現在の状況と過去の苦い記憶がフラッシュバックしながら姉を宥めて部屋から強制退出させる。
「ほんと? ほんとにお姉ちゃんのこと嫌いじゃない?」
「嫌いじゃないよ」
「お風呂も一緒に入ってくれる?」
「……半泣きで言えばいけると思うなよ」
目元を拭う姉に半目を向けると彼女は途端に今までの泣きべそから一転、ニコリと微笑んで自らの意思で部屋から出ていく。
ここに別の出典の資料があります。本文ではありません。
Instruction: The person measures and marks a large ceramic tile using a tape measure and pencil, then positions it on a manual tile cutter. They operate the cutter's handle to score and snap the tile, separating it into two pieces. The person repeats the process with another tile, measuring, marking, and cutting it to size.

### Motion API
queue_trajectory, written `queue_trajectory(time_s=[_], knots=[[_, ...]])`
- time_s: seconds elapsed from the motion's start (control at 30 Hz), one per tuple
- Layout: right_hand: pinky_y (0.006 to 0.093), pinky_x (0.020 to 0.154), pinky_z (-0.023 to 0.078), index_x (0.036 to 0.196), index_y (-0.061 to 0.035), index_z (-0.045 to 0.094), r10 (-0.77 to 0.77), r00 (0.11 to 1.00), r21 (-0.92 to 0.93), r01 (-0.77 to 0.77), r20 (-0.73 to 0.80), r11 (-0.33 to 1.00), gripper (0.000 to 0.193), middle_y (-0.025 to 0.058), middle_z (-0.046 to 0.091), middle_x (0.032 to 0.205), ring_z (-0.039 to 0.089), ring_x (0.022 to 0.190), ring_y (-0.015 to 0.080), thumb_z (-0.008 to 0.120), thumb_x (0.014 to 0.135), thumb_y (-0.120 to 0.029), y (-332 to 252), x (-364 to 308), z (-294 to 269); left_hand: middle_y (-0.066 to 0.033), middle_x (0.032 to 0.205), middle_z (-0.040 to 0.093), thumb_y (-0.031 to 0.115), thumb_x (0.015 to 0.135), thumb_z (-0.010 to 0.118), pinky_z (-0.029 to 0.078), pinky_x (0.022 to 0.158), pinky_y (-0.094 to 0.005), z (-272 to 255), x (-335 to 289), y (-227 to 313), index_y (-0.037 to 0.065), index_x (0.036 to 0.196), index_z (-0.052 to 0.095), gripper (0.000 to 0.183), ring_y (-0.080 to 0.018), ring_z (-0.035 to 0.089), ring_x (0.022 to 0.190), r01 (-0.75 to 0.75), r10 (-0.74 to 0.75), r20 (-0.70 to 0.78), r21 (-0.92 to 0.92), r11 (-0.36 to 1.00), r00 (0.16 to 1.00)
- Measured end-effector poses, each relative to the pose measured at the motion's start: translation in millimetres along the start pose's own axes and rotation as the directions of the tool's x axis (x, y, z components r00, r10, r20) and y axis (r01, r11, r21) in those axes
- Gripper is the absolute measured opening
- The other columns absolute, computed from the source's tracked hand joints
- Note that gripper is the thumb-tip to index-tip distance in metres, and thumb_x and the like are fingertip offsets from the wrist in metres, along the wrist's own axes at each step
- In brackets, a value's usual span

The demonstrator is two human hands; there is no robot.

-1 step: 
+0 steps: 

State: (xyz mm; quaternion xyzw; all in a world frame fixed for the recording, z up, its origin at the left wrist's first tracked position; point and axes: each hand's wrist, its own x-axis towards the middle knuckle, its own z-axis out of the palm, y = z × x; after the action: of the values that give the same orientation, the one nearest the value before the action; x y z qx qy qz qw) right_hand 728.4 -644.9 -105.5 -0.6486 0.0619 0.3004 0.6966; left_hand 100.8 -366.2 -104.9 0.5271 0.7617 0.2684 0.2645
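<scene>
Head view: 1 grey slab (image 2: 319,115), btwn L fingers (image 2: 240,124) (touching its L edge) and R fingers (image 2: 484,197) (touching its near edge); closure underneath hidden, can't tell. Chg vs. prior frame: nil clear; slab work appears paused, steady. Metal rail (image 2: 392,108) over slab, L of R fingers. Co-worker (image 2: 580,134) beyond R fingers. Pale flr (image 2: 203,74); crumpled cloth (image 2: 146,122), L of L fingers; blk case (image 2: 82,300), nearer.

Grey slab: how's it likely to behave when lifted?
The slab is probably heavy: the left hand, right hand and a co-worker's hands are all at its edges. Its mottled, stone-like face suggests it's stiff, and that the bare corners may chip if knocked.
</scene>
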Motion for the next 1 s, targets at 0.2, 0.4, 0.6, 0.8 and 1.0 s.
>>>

「ほら! そろそろ本当に時間が無いから早く準備しちゃおうか。それとも、お姉ちゃんが着替え手伝おうか?」
────誤魔化したな。
指摘はしない。タダでさえ学校に行きたくないというのに……朝から無駄な体力を使って既に意気消沈なのだ、もう反応するのも億劫だ。
「別に先に行っててもいいよ」
「それはダメ! 今日こそはゆうくんと一緒に学校行くの!!」
それだけは譲る気はないらしい。頑なな姉の主張に僕はもう黙って従う。普段は真面目でそれなりに尊敬できる姉ではあるのだが、どうにも家族絡みになるとポンコツになる。
────そろそろ、弟離れしなさいよ……。
そう思いつつもやはり敢えて口には出さない。なぜならそんなことを口にしようものならば今度こそ朝からガチ泣きする姉をあやさなければならいという重労働が待ち受けているから。
それは姉に対して絶対に言ってはいけない禁句だ。